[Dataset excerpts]
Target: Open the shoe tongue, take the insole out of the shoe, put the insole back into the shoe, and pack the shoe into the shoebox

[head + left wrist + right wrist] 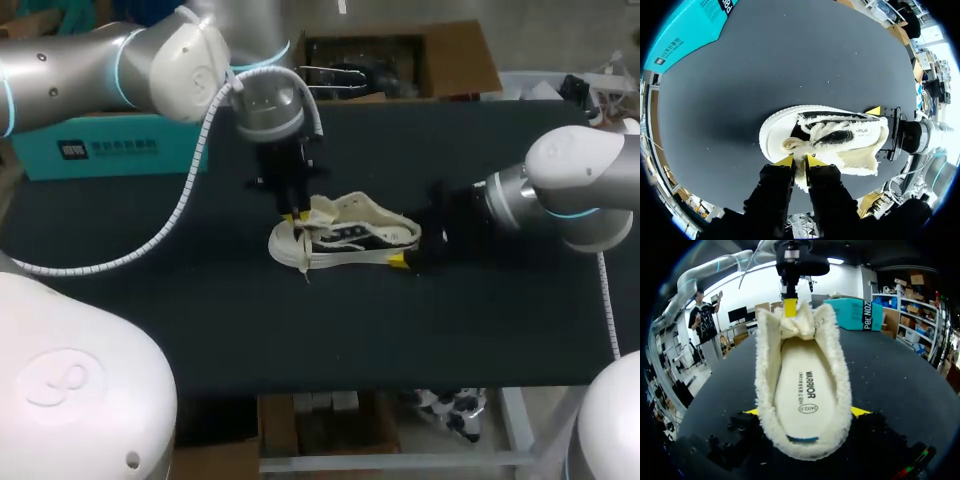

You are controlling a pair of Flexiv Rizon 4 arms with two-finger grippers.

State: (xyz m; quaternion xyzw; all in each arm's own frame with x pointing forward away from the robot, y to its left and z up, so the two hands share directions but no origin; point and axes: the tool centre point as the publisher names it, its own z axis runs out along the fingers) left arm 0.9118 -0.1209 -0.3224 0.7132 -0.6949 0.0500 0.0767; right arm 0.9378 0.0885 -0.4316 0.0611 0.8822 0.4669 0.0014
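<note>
Where the black table meets the frame's upper left, a teal shoebox carries white print; at centre lies the shoe, heel clamped by the right gripper, tongue pinched in the left gripper; the insole inside bears dark lettering

Both arms are chunky silver-and-white tubes with fat rounded joint caps, and there's a thin glowing cyan ring at the joints. The left arm has a white coiled cable strung along the outside, plus a silvery grey wrist cylinder. The right arm has its own white cord. The left claw and right claw are boxy matte black with bright yellow tips. The big white base domes are glossy, and one has a faint embossed swirl mark.
</note>
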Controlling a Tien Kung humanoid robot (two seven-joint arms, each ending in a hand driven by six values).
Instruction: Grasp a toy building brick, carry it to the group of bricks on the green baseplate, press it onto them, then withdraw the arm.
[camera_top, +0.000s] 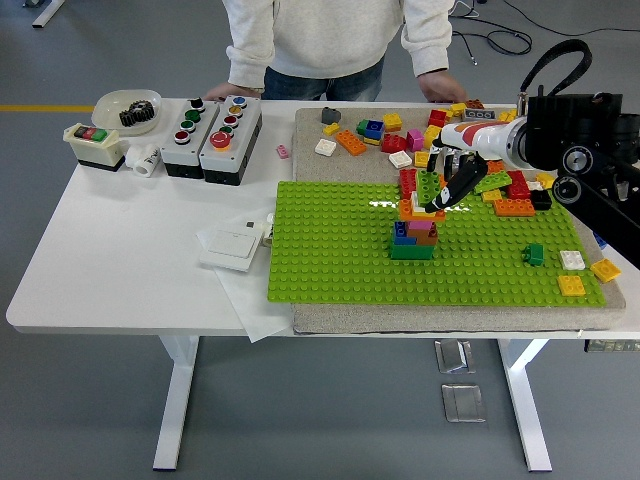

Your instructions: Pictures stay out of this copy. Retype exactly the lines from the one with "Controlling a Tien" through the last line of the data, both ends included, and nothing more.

Written response:
Controlling a Tien Kung humanoid robot (two seven-joint arms, each ending in a hand driven by six values).
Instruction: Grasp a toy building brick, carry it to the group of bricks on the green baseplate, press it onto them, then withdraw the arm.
[camera_top, +0.000s] 

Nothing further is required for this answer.